**Problem description**
Wherever a line in the data holds the word "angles", pull that line out.

**Provided data**

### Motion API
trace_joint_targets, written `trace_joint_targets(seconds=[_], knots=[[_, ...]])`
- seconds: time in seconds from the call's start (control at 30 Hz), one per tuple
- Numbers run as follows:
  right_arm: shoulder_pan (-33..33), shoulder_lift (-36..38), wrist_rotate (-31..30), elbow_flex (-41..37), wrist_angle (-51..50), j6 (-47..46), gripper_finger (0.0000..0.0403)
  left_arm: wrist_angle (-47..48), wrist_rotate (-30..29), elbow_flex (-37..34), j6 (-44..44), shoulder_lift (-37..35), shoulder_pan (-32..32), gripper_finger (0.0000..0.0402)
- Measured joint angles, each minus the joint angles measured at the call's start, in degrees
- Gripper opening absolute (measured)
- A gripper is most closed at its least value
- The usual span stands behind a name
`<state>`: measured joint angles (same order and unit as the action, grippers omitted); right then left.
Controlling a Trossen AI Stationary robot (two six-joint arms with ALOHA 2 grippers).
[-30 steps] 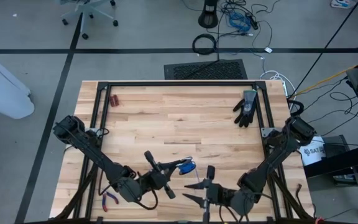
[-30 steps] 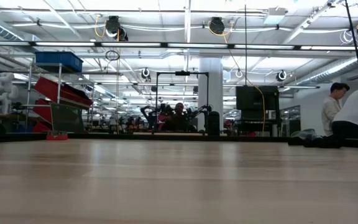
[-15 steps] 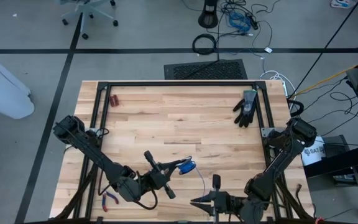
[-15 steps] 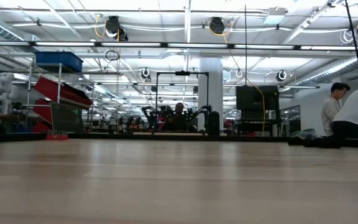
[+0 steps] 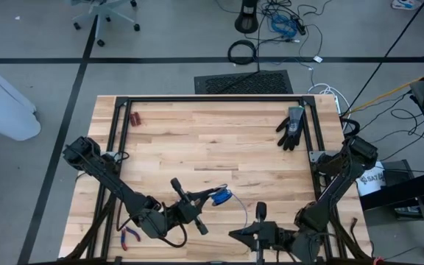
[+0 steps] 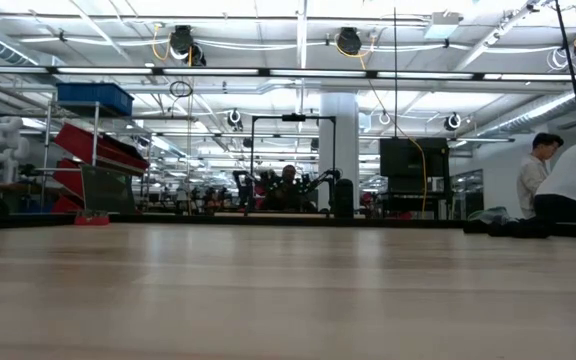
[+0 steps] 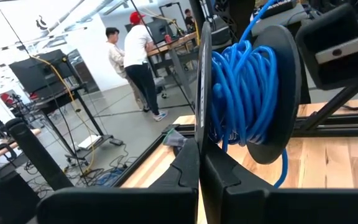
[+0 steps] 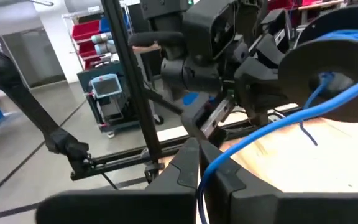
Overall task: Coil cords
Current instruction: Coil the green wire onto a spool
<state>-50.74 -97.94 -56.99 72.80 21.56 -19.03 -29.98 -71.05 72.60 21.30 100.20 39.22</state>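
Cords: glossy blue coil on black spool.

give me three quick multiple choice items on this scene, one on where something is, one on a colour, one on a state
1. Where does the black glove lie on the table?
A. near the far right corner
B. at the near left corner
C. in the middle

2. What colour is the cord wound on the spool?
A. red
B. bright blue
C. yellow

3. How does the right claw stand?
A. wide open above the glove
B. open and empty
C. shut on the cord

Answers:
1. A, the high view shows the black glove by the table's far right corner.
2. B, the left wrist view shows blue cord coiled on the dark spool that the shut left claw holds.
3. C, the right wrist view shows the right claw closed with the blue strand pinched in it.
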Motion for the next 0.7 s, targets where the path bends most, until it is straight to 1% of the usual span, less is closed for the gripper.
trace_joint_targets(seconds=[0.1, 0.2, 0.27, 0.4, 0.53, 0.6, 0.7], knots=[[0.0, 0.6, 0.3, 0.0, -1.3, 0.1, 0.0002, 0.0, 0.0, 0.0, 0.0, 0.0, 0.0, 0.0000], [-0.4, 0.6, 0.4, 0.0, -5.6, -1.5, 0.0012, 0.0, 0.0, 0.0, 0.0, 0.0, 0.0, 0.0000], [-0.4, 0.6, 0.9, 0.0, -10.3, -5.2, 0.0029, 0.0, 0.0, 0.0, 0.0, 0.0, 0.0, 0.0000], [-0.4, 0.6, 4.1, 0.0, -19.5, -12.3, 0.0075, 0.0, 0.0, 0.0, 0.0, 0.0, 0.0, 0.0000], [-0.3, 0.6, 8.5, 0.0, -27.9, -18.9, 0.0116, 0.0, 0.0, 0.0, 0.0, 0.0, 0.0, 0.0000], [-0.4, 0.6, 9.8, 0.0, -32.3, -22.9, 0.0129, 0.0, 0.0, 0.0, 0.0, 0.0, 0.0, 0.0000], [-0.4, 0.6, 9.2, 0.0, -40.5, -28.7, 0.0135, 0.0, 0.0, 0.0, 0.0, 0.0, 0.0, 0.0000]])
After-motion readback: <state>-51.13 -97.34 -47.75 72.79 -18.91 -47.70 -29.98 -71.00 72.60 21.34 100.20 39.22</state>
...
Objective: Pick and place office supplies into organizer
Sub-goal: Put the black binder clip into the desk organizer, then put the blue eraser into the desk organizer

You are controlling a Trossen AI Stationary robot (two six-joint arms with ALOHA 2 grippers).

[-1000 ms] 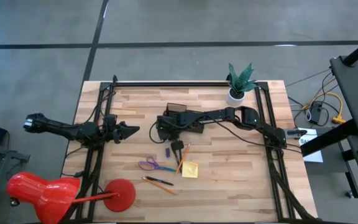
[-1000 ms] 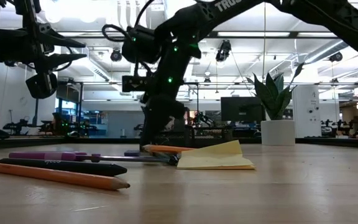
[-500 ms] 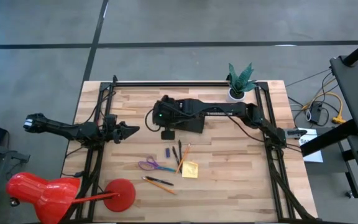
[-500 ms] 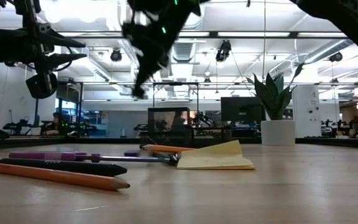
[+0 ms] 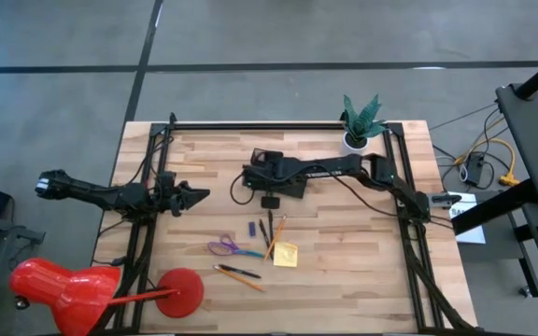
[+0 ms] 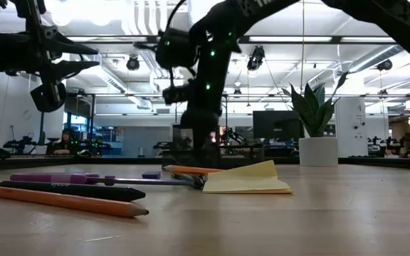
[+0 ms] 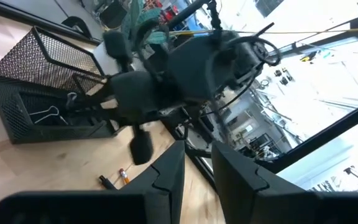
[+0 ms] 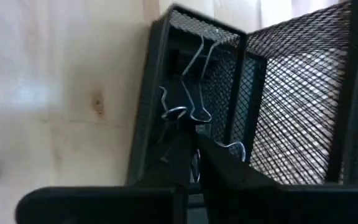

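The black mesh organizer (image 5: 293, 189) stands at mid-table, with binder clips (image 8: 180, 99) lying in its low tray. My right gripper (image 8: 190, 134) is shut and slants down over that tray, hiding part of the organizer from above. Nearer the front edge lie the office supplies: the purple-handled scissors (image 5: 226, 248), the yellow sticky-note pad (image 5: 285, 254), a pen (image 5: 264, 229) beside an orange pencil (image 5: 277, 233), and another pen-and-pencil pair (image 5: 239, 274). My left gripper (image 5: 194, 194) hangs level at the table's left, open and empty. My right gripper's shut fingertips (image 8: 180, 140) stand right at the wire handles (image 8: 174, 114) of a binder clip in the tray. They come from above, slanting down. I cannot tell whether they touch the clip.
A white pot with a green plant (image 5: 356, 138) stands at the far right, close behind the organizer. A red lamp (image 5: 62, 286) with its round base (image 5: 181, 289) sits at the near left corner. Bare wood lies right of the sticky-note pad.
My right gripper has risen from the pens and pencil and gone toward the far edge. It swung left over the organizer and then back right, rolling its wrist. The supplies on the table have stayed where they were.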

**Answer for the task**
- Measured joint angles, each minus the joint angles measured at the call's start, in degrees
`<state>`: measured joint angles (same order and unit as the action, grippers omitted); right then left.

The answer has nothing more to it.